Many have attempted to create an electronic monetary system with its own digital currency and without a third party that controls and facilitates its operation. None were successful until a document, also known as whitepaper, appeared online in 2008 describing how such a system could become actualized.
In 2009, the first cryptocurrency, Bitcoin, was born. It was launched by a person or group of people under the pseudonym Satoshi Nakamoto. To this day, the identity of Satoshi Nakamoto remains a mystery.
Cryptocurrency definition and core features
A cryptocurrency can be defined as secure, decentralized, and global digital money made possible via peer-to-peer and blockchain technologies. Let’s now break down this definition:
Secure means a cryptocurrency cannot be counterfeited or double-spent. It is also nearly impossible to hack its system, which uses advanced and complex cryptography or encryption techniques to secure its network, and hence, we have the name crypto.
Decentralized means that no central authority or an intermediary, such as a government or a bank, controls or manages the system that runs cryptocurrencies.
Global means that cryptocurrencies are borderless and can be traded by anyone, anywhere, and anytime, 24 hours 7 days a week without a break.
Peer-to-peer technology is a decentralized network where devices connect to each other without a central server and where crypto transactions are broadcasted and processed on the network.
Digital money means it doesn’t have physical equivalence and it only exist online. It is essentially a digital code stored securely in a type of distributed public ledger called the blockchain.
Blockchain is the base under which any cryptocurrency stands. The blockchain is a distributed public database or ledger that records and stores all crypto transactions and balances.
The blockchain is distributed to all the participants running and connecting to the blockchain network that help users transact securely. This property of distribution makes the entire system both secure and decentralized. For further info, read: What is blockchain?
Examples of cryptocurrencies
After launching the first cryptocurrency, Bitcoin, in 2009, many other cryptocurrencies followed suit. Today, thousands of cryptocurrencies exist on the market, bought and sold online every day.
Bitcoin is the most popular, the most traded, and the most valuable in terms of market cap. The second most valuable cryptocurrency is Ether operating on the Ethuerem blockchain and network. Other examples include Salona (Sol), Cardano (ADA) Binance Coin (BNB), and Polkadot (DOT).
Be aware that some cryptocurrencies exist for the sole purpose of scamming investors. You should always research the project and read about its whitepaper, developers, and purpose of existence. Always ask the crypto community and read user reviews on social media before you commit to buying any cryptocurrency.
Crypto core function
Not all cryptocurrencies have the same core function. Let’s take Bitcoin as an example. Bitcoin was built to function as an online digital payment system with bitcoin as its native currency. The bitcoin cryptocurrency can be sent and received to make purchases and settle payments. It is also traded with other cryptocurrencies and fiat money.

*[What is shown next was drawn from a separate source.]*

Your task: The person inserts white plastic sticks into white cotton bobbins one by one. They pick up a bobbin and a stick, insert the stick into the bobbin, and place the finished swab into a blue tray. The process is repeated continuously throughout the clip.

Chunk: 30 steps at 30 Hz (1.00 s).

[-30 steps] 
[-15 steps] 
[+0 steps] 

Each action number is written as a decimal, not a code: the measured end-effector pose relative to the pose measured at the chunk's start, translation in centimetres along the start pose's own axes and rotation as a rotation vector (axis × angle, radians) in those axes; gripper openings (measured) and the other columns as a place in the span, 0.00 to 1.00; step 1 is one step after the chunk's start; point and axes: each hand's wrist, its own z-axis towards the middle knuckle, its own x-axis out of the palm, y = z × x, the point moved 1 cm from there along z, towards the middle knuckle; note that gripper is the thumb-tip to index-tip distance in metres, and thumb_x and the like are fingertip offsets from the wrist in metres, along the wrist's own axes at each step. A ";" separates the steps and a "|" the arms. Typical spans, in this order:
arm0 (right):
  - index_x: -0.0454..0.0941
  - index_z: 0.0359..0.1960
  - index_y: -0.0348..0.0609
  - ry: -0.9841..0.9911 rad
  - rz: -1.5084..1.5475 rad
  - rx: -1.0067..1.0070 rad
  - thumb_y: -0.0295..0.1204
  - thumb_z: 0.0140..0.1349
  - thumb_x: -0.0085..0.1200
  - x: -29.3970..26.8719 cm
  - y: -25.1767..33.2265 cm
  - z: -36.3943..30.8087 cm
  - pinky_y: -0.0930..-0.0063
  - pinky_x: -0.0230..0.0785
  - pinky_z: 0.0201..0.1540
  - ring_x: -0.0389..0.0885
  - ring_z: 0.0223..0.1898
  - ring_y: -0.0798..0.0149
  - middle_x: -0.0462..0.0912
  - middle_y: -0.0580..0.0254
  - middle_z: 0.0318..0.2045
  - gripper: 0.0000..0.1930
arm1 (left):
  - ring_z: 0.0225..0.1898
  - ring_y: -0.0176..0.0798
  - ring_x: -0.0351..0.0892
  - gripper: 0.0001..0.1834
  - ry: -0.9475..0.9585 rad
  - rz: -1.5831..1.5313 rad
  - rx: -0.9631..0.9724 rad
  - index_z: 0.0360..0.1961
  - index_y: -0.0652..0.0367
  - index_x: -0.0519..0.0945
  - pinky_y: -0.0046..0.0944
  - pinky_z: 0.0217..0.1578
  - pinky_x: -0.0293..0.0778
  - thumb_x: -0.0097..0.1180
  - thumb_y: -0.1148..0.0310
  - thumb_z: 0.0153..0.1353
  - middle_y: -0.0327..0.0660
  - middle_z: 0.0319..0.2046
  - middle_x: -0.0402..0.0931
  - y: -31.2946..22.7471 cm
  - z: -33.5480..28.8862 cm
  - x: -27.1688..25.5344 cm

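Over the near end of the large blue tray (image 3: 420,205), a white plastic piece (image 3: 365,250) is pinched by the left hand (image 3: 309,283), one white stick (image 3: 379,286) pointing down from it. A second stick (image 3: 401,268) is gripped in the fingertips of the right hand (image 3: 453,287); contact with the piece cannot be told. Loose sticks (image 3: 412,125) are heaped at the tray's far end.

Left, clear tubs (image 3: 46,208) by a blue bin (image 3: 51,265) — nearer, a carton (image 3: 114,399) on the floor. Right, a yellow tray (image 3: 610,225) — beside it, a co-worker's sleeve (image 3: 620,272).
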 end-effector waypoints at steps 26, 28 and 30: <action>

Many cryptocurrencies are copycats of Bitcoin, such as Bitcoin Gold, Bitcoin Cash, and Litecoin. But they may have emerged to solve existing problems in their rival’s network, so they may have better performance in terms of transaction speed and cost.
Some cryptocurrencies, such as Ether with its Ethereum platform, are created to solve other problems. The core function of the Ethereum platform is to build smart contracts to help developers create their own decentralized applications (Dapps). But the Ethereum platform still has its own tradable digital money or cryptocurrency, the Ether (ETH).
The difference between a cryptocurrency, coin and token
What you need to understand is that the term cryptocurrency is somewhat outdated. With the emergence of so many “cryptocurrencies” with different functionalities, another word is needed to classify them. Therefore, the term cryptoassets is used to describe all blockchain-based digital assets. Cyptoassets are generally divided into coins and tokens.
A coin like bitcoin has only one function, which is to transfer value from one account to another. A coin also operates on its independent blockchain and network. Examples include Bitcoin (BTC), Ripple (XRP), Litecoin (LTC), and Dogecoin (DOGE).
On the other hand, a token is multifunctional. It can transfer value just like a coin does, but it is not its primary function. In addition, tokens are usually issued on top of another blockchain and network. I say usually because some tokens, such as Ether (ETH), are stored on their own blockchain and transacted on their own network, the Ethereum blockchain, and network.
Therefore, Ether is a token, not a coin, because it is not primarily created to transfer value like Bitcoin. But rather to pay for the services that the Ethereum network and blockchain offer for its users.
So a coin must meet two criteria:
- Created to transfer value only
- Operates on its own blockchain and network
If a coin doesn’t meet these two criteria, then it is a token.